◆ **Required work**
Each entry must be duplicated precisely, with nothing left out.
BEGIN Stored data
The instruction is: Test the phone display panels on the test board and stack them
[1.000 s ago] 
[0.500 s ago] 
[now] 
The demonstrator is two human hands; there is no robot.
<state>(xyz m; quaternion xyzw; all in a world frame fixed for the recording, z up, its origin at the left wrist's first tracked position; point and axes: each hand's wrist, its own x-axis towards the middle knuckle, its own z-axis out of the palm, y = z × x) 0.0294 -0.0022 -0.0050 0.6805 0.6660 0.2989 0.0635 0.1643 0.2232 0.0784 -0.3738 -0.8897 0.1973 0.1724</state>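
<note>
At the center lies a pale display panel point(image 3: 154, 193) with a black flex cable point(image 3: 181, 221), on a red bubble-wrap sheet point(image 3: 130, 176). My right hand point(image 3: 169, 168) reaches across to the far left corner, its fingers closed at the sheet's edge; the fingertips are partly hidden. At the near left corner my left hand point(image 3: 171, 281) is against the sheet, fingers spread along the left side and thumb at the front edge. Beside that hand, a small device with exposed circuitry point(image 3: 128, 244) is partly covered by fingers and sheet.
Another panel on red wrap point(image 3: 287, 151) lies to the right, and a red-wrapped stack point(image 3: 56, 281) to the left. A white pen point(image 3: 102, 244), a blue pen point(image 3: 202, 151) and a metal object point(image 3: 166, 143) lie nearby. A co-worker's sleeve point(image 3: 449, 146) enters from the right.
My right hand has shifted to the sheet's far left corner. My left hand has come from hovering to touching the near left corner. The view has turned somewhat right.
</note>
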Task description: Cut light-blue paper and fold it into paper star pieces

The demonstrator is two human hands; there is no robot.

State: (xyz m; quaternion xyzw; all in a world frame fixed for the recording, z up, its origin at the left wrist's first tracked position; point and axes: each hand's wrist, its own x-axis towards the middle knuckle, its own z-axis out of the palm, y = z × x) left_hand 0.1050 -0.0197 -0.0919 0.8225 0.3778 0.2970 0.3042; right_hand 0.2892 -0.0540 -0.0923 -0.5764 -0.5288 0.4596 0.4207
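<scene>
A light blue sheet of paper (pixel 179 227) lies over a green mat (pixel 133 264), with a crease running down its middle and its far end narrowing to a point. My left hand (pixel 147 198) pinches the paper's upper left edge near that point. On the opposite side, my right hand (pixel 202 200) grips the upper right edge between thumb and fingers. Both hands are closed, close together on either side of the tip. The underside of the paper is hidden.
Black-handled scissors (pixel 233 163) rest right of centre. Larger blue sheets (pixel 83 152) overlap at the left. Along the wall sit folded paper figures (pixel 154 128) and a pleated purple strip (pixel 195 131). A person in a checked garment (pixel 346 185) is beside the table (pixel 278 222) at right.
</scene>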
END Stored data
◆ **Answer section**
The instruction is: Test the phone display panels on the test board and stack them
[1.000 s ago] 
[0.500 s ago] 
[now] 
The demonstrator is two human hands; there is no robot.
<state>(xyz m; quaternion xyzw; all in a world frame fixed for the recording, z up, its origin at the left wrist's first tracked position; point and axes: each hand's wrist, its own x-axis towards the middle knuckle, its own z-axis out of the palm, y = z × x) 0.0294 -0.0022 -0.0050 0.6805 0.6660 0.2989 0.0635 0.1643 0.2232 0.0784 -0.3738 -0.8897 0.1973 0.1724</state>
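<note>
At the center lies a pale display panel point(image 3: 154, 193) with a black flex cable point(image 3: 181, 221), on a red bubble-wrap sheet point(image 3: 130, 176). My right hand point(image 3: 169, 168) reaches across to the far left corner, its fingers closed at the sheet's edge; the fingertips are partly hidden. At the near left corner my left hand point(image 3: 171, 281) is against the sheet, fingers spread along the left side and thumb at the front edge. Beside that hand, a small device with exposed circuitry point(image 3: 128, 244) is partly covered by fingers and sheet.
Another panel on red wrap point(image 3: 287, 151) lies to the right, and a red-wrapped stack point(image 3: 56, 281) to the left. A white pen point(image 3: 102, 244), a blue pen point(image 3: 202, 151) and a metal object point(image 3: 166, 143) lie nearby. A co-worker's sleeve point(image 3: 449, 146) enters from the right.
My right hand has shifted to the sheet's far left corner. My left hand has come from hovering to touching the near left corner. The view has turned somewhat right.
</note>
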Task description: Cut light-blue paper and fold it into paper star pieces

The demonstrator is two human hands; there is no robot.

State: (xyz m; quaternion xyzw; all in a world frame fixed for the recording, z up, its origin at the left wrist's first tracked position; point and axes: each hand's wrist, its own x-axis towards the middle knuckle, its own z-axis out of the palm, y = z × x) left_hand 0.1050 -0.0197 -0.0919 0.8225 0.3778 0.2970 0.3042; right_hand 0.2892 -0.0540 -0.0923 -0.5764 -0.5288 0.4596 0.4207
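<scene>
A light blue sheet of paper (pixel 179 227) lies over a green mat (pixel 133 264), with a crease running down its middle and its far end narrowing to a point. My left hand (pixel 147 198) pinches the paper's upper left edge near that point. On the opposite side, my right hand (pixel 202 200) grips the upper right edge between thumb and fingers. Both hands are closed, close together on either side of the tip. The underside of the paper is hidden.
Black-handled scissors (pixel 233 163) rest right of centre. Larger blue sheets (pixel 83 152) overlap at the left. Along the wall sit folded paper figures (pixel 154 128) and a pleated purple strip (pixel 195 131). A person in a checked garment (pixel 346 185) is beside the table (pixel 278 222) at right.
</scene>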

There's nothing more to this exercise.